2.1. Con il primo motivo si denuncia mancanza, contraddittorietà e manifesta illogicità della motivazione ex art. 606 c.p.p., comma 1, lett. e), in punto di omessa motivazione riferibile alla penale responsabilità degli imputati in ordine all'assenza dell'elemento soggettivo.
La Corte d'appello ha confermato la sentenza di primo grado senza effettuare alcuna valutazione degli atti d'appello. I testi "hanno confermato quello che già aveva riferito il Sig. A.", con riguardo alla mancata specificazione delle modalità di trasporto in convenzione ed all'autorizzazione al trasporto in più occasioni espressa dall'ASL. Tenuto presente che il delitto di truffa è punito a titolo di "dolo generico", nella vicenda che ne occupa, in cui si assume che gli atti siano stati realizzati mediante la produzione all'ente di "documentazione contabile artefatta", difetta il dolo, mancando la consapevolezza della falsità della documentazione.
La Corte d'appello liquida la questione del dolo limitandosi ad affermare che gli imputati avevano sin dall'inizio posto in essere artifici e raggiri finalizzati alla sottoscrizione del contratto. Essa prende per buono quello che il primo giudice ha omesso di valutare, ossia il fatto che, firmato il primo contratto, non ci sono più stati adeguamenti, essendosi avute solo integrazioni autorizzate e quietanzate dall'ASL, con la conseguenza che gli imputati non hanno potuto indurre in errore alcuno, avendo semplicemente agito così come previsto dal contratto.
La truffa è carente sotto ogni profilo, poiché la Corte d'appello non motiva in ordine al danno, in realtà dall'ASL non patito. Tutti i pazienti hanno ricevuto il servizio di cui alla convenzione. Le fatture venivano emesse solo dopo aver svolto il servizio, e mai prima, a cagione di ciò omettendo la Corte d'appello di spiegare come siano configurabili gli estremi della truffa.
Dalla sentenza impugnata non emerge la circostanza che l'associazione "B. Soccorso" ha cessato di esercitare il servizio su sua istanza: detta circostanza, non valutata, comporta ancor di più l'assoluta assenza di elemento soggettivo.
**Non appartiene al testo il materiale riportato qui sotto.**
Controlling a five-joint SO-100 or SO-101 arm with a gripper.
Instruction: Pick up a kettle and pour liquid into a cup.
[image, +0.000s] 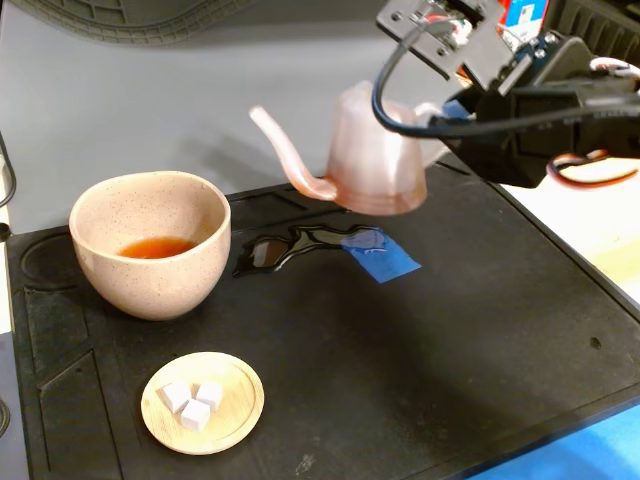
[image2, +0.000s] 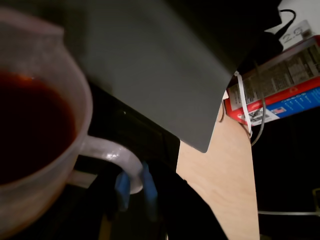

Infine, neppure è stato valutato che nessuna sanzione è stata mai applicata agli imputati, nonostante che ne fosse convenzionalmente prevista la possibilità in caso di inosservanza delle prescrizioni.
2.2. Con il secondo motivo di ricorso si denuncia violazione di legge ex art. 606 c.p.p., comma 1, lett. b), in punto di omessa motivazione, quanto ad A. S., sull'esclusione e non applicabilità della recidiva per cancellazione della sentenza oggetto di recidiva.
Con motivazione "puramente apparente" la Corte d'appello, quanto alla posizione di A. S., non ha escluso la recidiva, che invece avrebbe dovuto esserlo in ragione dell'estinzione del reato oggetto della sentenza di patteggiamento in data 23 settembre 2009.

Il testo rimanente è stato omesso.